■ What you should do:
Within the records below, reproduce without change the lines from the line that has "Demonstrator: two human" through the line that has "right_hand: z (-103", and only those.

Records from a dataset

:::::

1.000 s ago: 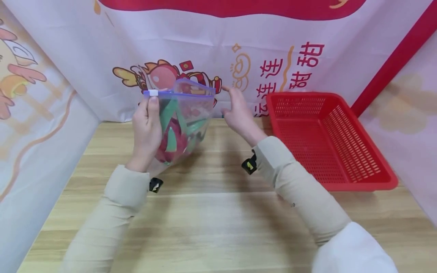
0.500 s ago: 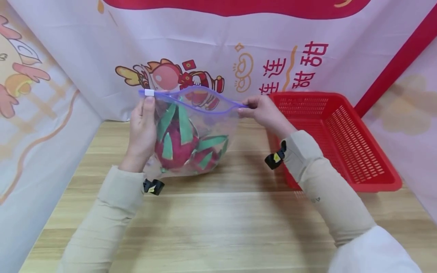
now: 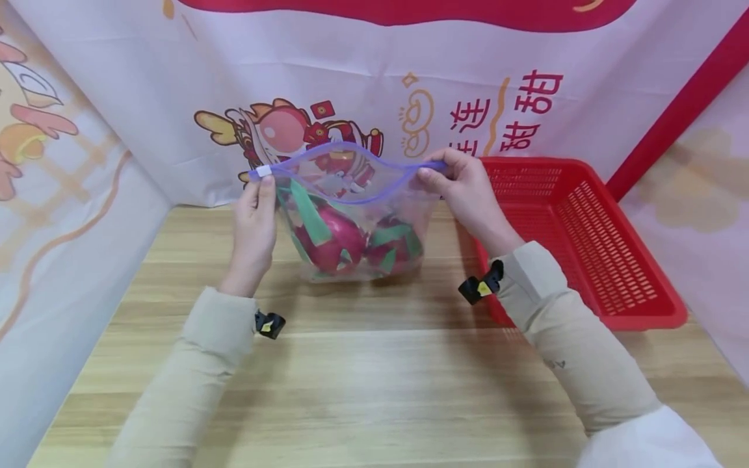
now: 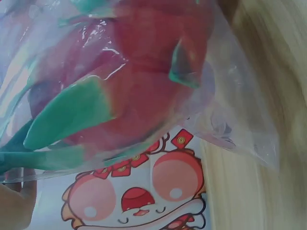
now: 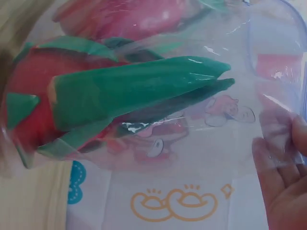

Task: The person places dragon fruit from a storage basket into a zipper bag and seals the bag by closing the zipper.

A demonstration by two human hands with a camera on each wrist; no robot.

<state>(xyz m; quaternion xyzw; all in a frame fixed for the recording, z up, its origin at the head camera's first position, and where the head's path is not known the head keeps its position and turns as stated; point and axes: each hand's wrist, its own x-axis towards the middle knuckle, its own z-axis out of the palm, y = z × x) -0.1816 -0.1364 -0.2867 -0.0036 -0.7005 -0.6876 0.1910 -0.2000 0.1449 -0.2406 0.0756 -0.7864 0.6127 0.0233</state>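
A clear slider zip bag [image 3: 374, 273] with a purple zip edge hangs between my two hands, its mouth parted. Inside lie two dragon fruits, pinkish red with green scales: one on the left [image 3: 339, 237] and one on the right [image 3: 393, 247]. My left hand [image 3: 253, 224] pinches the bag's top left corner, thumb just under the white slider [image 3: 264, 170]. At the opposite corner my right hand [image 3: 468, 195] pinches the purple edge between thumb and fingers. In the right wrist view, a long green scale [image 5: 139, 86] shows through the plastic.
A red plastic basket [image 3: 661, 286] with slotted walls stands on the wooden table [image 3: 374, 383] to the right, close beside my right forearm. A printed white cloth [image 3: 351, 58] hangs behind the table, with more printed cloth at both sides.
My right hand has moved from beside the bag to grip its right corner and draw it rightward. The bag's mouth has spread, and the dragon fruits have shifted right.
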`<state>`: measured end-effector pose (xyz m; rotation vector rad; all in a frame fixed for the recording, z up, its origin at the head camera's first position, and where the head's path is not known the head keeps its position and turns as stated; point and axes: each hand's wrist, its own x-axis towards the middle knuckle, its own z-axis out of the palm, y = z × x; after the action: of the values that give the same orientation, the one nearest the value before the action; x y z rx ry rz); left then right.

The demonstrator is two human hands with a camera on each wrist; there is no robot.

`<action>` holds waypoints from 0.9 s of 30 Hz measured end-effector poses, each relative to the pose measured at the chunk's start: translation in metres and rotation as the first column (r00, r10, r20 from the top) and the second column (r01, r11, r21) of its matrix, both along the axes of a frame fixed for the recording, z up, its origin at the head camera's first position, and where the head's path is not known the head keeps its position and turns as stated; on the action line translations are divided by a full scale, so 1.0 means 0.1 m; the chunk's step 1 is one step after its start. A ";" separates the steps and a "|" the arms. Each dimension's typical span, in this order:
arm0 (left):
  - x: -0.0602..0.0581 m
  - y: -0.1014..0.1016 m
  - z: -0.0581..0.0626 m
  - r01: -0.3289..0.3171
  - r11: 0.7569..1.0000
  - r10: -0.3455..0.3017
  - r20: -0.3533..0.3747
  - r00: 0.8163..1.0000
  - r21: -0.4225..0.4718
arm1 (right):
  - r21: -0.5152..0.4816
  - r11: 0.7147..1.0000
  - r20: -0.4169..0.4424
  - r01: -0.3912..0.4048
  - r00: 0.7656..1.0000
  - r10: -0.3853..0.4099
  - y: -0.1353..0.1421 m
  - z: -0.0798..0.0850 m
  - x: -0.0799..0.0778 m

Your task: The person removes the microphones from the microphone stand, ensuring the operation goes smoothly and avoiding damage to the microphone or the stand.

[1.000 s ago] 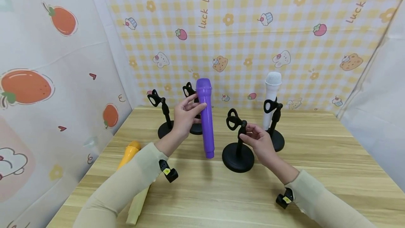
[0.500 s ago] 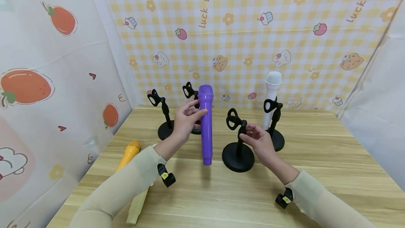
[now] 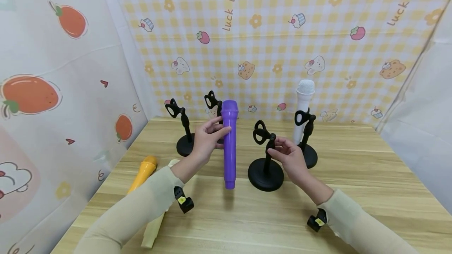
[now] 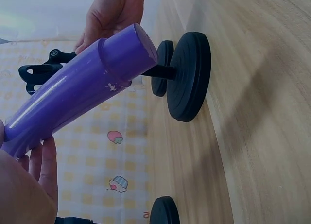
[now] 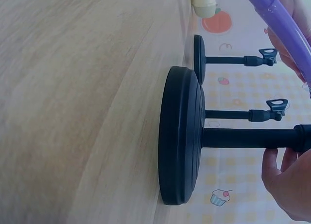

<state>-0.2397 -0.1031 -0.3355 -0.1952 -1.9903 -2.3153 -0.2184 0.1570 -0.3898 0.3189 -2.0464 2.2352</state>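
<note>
A purple microphone (image 3: 230, 148) hangs nearly upright above the table, its head up, gripped below the head by my left hand (image 3: 206, 140). In the left wrist view the lower end of the purple microphone (image 4: 87, 88) points toward the black stand. My right hand (image 3: 290, 158) pinches the stem of a black microphone stand (image 3: 266, 173), just under its clip. That stand's round base rests on the table, and its ring-shaped clip (image 3: 260, 133) holds nothing. In the right wrist view, the thumb and fingers of my right hand (image 5: 291, 185) lie against the stem.
A white microphone (image 3: 304, 93) leans at another black stand (image 3: 310, 156) at the back right. Two more black stands, one at the left (image 3: 185, 144) and one behind my left hand, have bare clips. An orange microphone (image 3: 144, 171) and a pale yellow one (image 3: 154, 228) lie at the left.
My left hand has lowered the purple microphone and brought it nearer to me, and the microphone has straightened from a slight tilt. My right hand has stayed on the stand.
</note>
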 end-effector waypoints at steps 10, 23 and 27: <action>0.08 -0.06 -0.01 -0.006 1.000 0.006 0.040 0.999 -0.019 | 0.014 1.000 0.006 0.025 1.000 -0.025 -0.01 0.01 0.01; 0.19 -0.13 -0.08 -0.046 0.996 0.052 0.093 0.994 -0.071 | 0.043 0.998 0.021 0.047 0.999 -0.048 -0.02 0.02 0.00; 0.22 -0.15 -0.10 -0.059 0.996 0.066 0.102 0.993 -0.071 | 0.051 0.997 0.015 0.066 0.998 -0.067 -0.02 0.02 -0.02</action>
<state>-0.2176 -0.1183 -0.3454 -0.0153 -2.0927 -2.2660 -0.2200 0.1548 -0.3877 0.2326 -2.0919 2.1589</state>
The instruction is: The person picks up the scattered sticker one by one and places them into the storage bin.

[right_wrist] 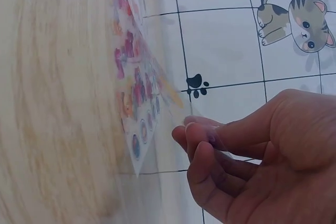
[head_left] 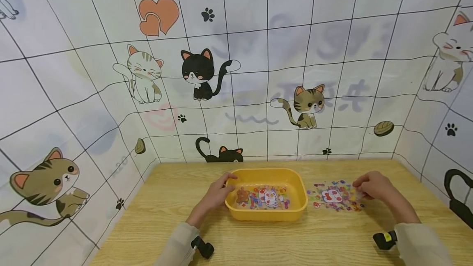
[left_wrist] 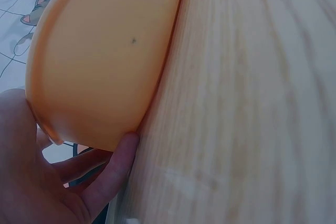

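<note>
A yellow plastic tray (head_left: pixel 265 216) stands on the table, and a colourful sticker sheet (head_left: pixel 269 197) lies inside it. My left hand (head_left: pixel 218 194) grips the tray's left end, with the thumb at the rim. In the left wrist view, fingers of the left hand (left_wrist: pixel 68 187) touch the outside of the tray wall (left_wrist: pixel 105 56). To the tray's right is another clear sticker sheet (head_left: pixel 332 196) with a white cartoon face. My right hand (head_left: pixel 377 186) pinches its right edge. In the right wrist view, the sheet (right_wrist: pixel 128 66) slants up from the table towards the pinching fingertips (right_wrist: pixel 194 129).
The wooden table (head_left: pixel 177 188) runs back to a white cloth wall (head_left: pixel 251 52) printed with grid lines and cartoon cats. Similar cloth walls close in the left and right sides. A dark wrist device (head_left: pixel 202 247) is strapped near each sleeve.
</note>
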`<state>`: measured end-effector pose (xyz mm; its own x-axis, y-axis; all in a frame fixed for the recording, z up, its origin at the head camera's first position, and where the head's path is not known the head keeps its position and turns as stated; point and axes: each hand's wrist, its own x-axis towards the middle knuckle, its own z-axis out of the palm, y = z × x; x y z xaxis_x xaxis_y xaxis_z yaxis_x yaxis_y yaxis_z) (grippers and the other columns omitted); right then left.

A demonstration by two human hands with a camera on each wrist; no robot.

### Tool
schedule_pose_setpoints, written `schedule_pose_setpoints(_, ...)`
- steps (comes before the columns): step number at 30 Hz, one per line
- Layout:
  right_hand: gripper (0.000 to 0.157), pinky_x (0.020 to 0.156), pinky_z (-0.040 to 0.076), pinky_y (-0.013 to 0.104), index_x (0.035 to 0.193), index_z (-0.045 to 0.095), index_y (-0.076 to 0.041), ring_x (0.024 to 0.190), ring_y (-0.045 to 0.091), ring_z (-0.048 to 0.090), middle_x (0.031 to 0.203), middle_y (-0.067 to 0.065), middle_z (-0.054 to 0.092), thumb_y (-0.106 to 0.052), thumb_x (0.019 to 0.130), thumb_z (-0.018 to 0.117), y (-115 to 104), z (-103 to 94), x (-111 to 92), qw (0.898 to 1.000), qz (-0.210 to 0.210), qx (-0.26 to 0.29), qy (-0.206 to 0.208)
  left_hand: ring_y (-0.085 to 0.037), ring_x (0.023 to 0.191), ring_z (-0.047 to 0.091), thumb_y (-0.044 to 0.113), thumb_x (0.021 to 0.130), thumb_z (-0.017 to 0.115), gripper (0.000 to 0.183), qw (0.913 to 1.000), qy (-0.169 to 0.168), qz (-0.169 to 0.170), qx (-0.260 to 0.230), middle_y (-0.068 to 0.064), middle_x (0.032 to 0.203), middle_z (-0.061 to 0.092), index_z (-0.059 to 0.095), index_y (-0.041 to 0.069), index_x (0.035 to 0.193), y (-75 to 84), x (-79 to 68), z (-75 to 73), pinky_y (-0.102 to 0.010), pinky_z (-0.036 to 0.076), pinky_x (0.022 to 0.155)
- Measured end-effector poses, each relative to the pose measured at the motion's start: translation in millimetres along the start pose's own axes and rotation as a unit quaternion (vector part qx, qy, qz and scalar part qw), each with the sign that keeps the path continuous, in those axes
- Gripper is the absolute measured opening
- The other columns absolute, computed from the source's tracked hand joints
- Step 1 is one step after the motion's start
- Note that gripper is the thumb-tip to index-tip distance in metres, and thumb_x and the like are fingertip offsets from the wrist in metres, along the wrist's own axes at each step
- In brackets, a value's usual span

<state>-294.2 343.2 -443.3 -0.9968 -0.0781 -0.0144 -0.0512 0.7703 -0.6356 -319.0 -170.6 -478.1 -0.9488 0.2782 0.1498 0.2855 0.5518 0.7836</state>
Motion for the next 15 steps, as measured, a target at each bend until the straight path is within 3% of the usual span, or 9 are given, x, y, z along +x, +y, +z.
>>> schedule_pose_setpoints(15, 0.032, 0.063, 0.059, 0.031, 0.121, 0.062, 0.022, 0.071, 0.016, 0.067, 0.099, 0.025, 0.073, -0.001, 0.1, 0.052, -21.2, -19.0, -11.2, 0.997, 0.009, 0.055, 0.051, -0.026, 0.107, 0.06, 0.019, 0.101, 0.055, 0.031, 1.0, 0.001, 0.001, -0.002, -0.015, 0.142, 0.062, 0.062, 0.019, 0.131, -1.0, 0.8, 0.8, -0.044, 0.052, 0.089)
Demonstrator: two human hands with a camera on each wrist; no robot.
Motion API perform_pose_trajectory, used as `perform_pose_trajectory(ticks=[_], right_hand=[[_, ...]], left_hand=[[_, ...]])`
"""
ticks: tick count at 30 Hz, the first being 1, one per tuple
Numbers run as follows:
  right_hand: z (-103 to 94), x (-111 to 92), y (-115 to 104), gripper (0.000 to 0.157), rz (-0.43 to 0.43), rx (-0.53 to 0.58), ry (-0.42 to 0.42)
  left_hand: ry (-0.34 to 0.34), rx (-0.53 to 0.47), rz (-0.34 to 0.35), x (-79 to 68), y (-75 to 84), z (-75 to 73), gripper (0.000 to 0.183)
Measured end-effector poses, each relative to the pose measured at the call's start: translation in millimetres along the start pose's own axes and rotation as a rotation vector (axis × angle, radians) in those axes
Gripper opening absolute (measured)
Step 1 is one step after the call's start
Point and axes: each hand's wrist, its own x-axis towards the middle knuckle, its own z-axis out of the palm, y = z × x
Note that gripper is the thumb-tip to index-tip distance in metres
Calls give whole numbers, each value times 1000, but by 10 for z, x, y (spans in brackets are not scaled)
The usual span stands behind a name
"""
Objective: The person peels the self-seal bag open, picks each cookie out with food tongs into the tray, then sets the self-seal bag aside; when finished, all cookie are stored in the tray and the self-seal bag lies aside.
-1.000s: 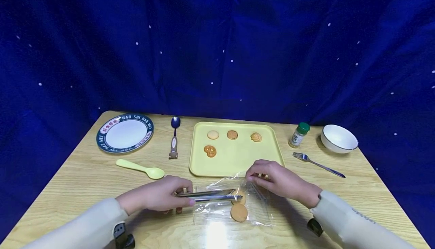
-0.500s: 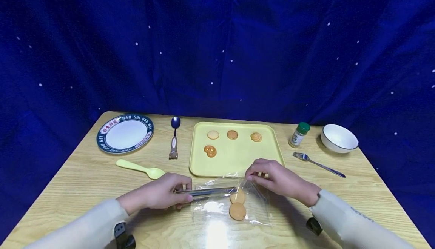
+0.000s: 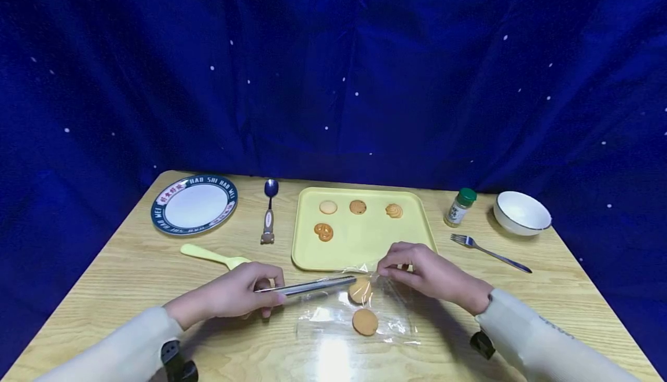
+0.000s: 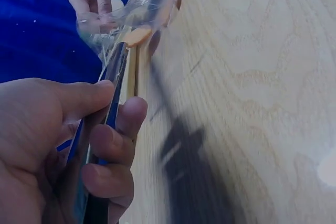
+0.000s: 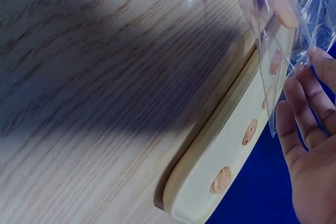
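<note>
My left hand [image 3: 237, 295] grips a pair of metal tongs [image 3: 315, 285], whose tips meet the edge of a round cookie [image 3: 360, 291]. That cookie appears tilted at the tips in the left wrist view. A clear plastic bag [image 3: 325, 317] lies around it, its upper edge raised. Another round cookie [image 3: 365, 322] lies lower down within the bag's outline. My right hand [image 3: 424, 272] pinches the bag's upper edge between thumb and fingers, as the right wrist view also shows. Whether the tilted cookie is fully inside the bag, I cannot tell.
Behind the bag is a yellow tray [image 3: 375, 246] with several cookies, including a pretzel-shaped one [image 3: 323, 232]. To the left are a plate [image 3: 194, 205], a dark spoon [image 3: 268, 211] and a yellow spoon [image 3: 208, 253]. A shaker [image 3: 460, 207], fork [image 3: 490, 252] and bowl [image 3: 521, 213] stand right.
The tongs have closed at the upper cookie and drawn back left and upward. That cookie has shifted away from the lower one and tilted. My right hand has stayed at the bag's edge.
</note>
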Motion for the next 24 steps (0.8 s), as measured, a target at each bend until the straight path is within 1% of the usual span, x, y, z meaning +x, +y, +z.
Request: perform_pose_trajectory(ticks=[5,7,10,12,15,18,20,22,24], right_hand=[[5,17,-1,12,7,2,-2],[6,21,0,12,6,0,-1],[-2,12,7,12,6,3,4],[-12,5,9,11,3,5,8],[-26,-16,19,11,-1,7,12],[-38,-50,35,11,-5,4,15],[-42,-72,51,11,-10,4,20],[-45,-88,57,11,-7,3,19],[-46,-100,62,11,-5,1,18]], left_hand=[[-6,-16,-19,-42,-27,-18,18],[-2,-31,-30,-87,-45,-40,18],[-8,-81,-41,-192,-73,-102,19],[-16,-112,-40,-285,-100,-158,19],[-33,-155,-18,-445,-167,-260,19],[-55,-204,38,-614,-266,-380,17],[-62,-223,59,-721,-327,-468,16],[-47,-227,63,-796,-364,-552,17],[-5,-208,47,-822,-372,-625,17]])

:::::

■ Written solution:
Demonstrator: two human hands with a camera on each wrist; no robot.
Motion API perform_pose_trajectory, used as `perform_pose_trajectory(ticks=[_], right_hand=[[_, ...]], left_hand=[[_, ...]])`
"""
ticks: tick count at 30 Hz, the first being 1, one per tuple
Numbers run as follows:
  right_hand: z (-103 to 94), x (-111 to 92), y (-115 to 104), gripper (0.000 to 0.157), rz (-0.43 to 0.43), rx (-0.53 to 0.58), ry (-0.42 to 0.42)

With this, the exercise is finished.